Requirement - Read through the listing below, and copy every line where the string "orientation" appears.

-- The data follows --

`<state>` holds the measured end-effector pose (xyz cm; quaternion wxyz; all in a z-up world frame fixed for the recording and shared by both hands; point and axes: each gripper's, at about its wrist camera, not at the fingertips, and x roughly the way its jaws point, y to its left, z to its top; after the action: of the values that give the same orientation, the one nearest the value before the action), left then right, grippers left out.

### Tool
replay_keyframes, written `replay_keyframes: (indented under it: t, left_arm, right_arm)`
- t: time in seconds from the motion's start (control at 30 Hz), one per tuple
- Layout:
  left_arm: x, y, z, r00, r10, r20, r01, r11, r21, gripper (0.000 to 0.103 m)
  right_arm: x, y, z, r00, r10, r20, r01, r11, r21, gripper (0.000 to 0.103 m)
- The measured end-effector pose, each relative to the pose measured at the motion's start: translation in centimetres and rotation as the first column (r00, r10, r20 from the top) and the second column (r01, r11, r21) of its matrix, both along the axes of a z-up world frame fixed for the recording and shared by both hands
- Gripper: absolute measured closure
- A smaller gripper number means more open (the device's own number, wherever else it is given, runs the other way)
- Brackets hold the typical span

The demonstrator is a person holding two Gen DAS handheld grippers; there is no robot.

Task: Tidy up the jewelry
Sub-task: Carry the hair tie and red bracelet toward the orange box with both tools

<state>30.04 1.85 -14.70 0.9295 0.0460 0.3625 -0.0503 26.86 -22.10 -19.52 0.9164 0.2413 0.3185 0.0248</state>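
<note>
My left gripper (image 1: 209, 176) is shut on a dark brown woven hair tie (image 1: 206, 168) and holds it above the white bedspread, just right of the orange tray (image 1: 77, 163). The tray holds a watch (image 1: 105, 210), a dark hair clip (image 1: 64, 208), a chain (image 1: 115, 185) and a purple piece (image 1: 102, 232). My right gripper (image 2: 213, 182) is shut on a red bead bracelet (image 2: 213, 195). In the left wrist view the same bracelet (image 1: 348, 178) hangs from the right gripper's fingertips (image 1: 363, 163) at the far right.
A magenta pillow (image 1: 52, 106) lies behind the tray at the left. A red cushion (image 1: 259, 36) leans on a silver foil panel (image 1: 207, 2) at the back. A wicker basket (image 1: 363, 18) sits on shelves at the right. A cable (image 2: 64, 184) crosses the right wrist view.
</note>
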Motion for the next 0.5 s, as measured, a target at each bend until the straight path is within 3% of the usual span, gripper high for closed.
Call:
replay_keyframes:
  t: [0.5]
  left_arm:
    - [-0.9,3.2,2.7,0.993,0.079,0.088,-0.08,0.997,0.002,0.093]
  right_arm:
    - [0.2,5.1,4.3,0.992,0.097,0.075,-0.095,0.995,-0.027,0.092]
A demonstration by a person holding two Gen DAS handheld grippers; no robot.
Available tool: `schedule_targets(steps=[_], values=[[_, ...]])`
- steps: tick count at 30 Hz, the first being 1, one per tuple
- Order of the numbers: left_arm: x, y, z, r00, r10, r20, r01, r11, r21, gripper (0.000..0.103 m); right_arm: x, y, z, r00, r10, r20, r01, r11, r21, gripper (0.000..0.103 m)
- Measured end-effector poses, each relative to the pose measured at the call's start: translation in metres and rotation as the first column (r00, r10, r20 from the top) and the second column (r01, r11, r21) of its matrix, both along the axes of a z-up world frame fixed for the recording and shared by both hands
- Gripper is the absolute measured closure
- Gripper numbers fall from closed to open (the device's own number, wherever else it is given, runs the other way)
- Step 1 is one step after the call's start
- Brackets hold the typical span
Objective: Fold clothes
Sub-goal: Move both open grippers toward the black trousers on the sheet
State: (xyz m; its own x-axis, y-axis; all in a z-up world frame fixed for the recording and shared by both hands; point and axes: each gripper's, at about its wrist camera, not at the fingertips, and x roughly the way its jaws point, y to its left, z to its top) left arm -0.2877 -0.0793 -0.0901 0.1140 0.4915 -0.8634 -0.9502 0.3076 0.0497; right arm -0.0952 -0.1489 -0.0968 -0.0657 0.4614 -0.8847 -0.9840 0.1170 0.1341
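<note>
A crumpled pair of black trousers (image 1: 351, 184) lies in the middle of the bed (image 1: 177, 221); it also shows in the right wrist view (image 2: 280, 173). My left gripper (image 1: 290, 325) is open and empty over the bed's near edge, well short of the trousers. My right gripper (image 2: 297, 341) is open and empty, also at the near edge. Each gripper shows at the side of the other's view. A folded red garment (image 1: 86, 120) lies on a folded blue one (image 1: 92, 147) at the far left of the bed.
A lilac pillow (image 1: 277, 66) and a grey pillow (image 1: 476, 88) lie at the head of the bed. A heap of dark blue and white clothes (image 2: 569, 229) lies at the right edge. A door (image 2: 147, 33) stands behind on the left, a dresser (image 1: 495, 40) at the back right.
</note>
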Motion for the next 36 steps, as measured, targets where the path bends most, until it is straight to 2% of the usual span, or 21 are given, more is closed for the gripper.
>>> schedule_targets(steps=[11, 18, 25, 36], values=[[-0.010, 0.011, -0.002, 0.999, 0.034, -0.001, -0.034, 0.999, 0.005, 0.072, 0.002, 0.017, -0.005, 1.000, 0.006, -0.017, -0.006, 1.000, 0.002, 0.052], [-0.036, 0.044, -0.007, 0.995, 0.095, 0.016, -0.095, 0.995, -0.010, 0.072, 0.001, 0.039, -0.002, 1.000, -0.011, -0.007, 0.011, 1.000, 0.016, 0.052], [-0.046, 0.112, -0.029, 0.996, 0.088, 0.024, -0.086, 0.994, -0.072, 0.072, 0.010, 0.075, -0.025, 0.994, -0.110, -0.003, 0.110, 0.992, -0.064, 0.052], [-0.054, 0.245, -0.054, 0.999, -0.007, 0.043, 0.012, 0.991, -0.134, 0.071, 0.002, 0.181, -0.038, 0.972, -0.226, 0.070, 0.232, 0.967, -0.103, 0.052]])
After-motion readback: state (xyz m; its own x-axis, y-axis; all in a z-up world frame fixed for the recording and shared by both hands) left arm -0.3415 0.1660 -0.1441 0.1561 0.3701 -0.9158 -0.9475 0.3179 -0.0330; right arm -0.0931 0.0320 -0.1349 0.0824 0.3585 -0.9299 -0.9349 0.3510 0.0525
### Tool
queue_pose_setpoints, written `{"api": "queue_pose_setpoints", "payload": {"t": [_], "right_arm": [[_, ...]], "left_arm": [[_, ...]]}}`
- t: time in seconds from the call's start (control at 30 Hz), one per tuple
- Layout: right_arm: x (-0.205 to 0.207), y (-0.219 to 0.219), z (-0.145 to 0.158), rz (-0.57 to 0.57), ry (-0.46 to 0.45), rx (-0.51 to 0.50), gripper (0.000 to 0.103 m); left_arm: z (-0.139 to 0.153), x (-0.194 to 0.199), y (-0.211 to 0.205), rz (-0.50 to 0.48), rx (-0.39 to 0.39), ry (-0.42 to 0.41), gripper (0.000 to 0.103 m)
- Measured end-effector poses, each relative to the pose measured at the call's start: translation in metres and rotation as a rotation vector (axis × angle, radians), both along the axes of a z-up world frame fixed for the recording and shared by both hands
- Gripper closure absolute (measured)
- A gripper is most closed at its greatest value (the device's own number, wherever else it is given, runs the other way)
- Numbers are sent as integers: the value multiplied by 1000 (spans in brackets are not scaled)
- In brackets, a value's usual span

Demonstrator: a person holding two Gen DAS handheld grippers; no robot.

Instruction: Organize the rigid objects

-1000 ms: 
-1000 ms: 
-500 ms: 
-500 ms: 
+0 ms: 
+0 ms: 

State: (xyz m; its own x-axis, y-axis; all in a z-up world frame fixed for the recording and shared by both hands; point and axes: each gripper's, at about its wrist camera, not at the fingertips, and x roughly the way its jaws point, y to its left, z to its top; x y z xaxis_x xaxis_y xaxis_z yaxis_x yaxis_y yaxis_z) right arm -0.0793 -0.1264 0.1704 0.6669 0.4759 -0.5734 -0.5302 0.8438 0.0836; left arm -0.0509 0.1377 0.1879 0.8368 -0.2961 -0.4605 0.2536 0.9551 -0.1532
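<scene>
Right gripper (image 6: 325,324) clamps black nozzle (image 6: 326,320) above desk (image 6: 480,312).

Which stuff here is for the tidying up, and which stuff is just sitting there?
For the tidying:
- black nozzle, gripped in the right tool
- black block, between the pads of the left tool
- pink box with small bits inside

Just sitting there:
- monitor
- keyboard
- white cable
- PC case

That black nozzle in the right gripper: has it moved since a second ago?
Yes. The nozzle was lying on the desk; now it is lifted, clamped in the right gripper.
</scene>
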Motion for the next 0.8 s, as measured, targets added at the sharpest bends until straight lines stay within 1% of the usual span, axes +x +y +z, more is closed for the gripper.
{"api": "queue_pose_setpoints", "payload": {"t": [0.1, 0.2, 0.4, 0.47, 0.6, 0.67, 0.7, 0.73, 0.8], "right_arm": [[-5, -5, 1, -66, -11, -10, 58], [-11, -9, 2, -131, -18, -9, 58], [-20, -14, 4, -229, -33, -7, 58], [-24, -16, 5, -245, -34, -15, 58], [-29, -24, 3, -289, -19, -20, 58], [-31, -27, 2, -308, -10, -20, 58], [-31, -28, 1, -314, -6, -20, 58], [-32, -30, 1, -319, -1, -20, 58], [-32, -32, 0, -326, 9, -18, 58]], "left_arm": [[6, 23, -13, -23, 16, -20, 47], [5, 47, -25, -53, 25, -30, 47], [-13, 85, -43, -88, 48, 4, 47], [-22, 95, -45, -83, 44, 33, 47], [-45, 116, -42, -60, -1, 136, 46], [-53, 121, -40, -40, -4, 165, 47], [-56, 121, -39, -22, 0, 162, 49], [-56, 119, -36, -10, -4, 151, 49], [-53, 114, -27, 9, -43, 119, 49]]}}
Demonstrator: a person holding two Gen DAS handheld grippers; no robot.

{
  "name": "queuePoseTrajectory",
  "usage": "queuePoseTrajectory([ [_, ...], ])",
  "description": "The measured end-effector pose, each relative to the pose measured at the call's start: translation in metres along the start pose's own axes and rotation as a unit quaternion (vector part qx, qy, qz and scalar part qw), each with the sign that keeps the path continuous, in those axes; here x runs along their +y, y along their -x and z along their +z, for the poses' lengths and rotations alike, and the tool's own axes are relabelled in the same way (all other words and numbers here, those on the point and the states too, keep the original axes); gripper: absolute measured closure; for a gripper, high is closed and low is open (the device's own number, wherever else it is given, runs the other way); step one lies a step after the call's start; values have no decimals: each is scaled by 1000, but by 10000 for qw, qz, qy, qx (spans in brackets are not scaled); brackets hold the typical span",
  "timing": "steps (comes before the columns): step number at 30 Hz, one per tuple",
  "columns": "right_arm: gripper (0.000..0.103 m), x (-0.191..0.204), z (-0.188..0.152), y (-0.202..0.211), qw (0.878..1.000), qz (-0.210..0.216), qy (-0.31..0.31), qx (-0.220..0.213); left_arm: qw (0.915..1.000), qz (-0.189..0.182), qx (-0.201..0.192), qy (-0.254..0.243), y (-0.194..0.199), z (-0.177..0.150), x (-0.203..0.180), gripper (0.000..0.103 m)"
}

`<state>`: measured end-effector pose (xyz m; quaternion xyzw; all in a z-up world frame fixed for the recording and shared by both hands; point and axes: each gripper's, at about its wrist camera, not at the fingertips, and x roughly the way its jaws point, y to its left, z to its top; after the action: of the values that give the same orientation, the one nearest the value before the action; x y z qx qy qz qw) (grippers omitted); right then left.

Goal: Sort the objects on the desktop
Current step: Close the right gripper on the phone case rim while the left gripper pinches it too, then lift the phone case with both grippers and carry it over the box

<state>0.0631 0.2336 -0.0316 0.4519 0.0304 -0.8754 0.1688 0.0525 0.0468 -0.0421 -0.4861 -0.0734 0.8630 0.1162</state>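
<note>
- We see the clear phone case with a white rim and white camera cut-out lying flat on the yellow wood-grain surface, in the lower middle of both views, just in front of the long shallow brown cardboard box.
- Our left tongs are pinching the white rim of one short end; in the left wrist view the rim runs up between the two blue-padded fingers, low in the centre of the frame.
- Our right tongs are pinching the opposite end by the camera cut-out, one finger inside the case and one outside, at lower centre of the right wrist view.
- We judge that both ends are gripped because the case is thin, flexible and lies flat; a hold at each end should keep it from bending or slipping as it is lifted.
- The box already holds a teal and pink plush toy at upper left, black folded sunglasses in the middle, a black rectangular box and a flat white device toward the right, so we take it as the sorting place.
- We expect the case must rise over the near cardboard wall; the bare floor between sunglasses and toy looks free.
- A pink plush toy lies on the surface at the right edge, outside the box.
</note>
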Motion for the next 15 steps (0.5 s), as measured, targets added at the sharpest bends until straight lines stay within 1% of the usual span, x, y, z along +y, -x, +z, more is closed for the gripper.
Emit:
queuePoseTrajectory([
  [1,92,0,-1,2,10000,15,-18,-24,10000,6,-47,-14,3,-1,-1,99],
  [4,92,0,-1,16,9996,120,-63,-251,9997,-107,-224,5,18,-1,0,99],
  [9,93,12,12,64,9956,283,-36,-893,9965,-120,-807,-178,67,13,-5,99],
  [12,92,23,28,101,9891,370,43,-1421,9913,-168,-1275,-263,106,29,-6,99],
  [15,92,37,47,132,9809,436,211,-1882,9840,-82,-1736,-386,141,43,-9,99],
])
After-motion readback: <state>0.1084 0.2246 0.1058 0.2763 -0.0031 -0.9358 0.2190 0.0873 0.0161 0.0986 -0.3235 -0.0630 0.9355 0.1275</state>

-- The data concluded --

Expected answer -
`<state>` holds the measured end-effector pose (xyz cm; quaternion wxyz; all in a z-up world frame fixed for the recording and shared by both hands; point and axes: each gripper's, at about its wrist camera, not at the fingertips, and x roughly the way its jaws point, y to its left, z to its top; after the action: of the values that give the same orientation, the one nearest the value before the action), left then right, grippers left out.
`<state>`: measured end-effector pose (xyz m; quaternion xyzw; all in a z-up world frame fixed for the recording and shared by both hands; point and axes: each gripper's, at about its wrist camera, not at the fingertips, and x roughly the way its jaws point, y to its left, z to its top; after the action: of the values that give the same orientation, the one nearest the value before the action; x y z qx qy qz qw) (grippers omitted); right then left.

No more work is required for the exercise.